The task
Give the listing again in full, exactly as it appears.

────

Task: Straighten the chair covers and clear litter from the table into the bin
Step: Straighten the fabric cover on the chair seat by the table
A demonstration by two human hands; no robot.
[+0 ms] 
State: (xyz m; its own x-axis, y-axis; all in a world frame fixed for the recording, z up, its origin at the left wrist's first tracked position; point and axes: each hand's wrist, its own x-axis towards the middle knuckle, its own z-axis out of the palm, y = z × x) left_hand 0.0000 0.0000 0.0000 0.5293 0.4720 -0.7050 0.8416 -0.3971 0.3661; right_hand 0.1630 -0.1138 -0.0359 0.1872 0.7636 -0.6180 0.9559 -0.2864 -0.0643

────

Response to this task
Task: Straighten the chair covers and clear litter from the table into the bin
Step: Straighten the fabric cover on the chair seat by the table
A demonstration by two human hands; no robot.
[+0 ms] 
State: (xyz m; its own x-axis, y-axis; all in a world frame fixed for the recording, z up, its origin at the left wrist's first tracked position; point and axes: each hand's wrist, its own x-axis towards the middle knuckle, its own z-axis out of the palm, y = z × x) left_hand 0.0000 0.0000 0.0000 0.5293 0.4720 -0.7050 0.8416 -0.3971 0.3661; right_hand 0.1630 -0.1138 -0.0359 0.1872 0.7636 -0.6180 0.9559 -0.2864 -0.0643

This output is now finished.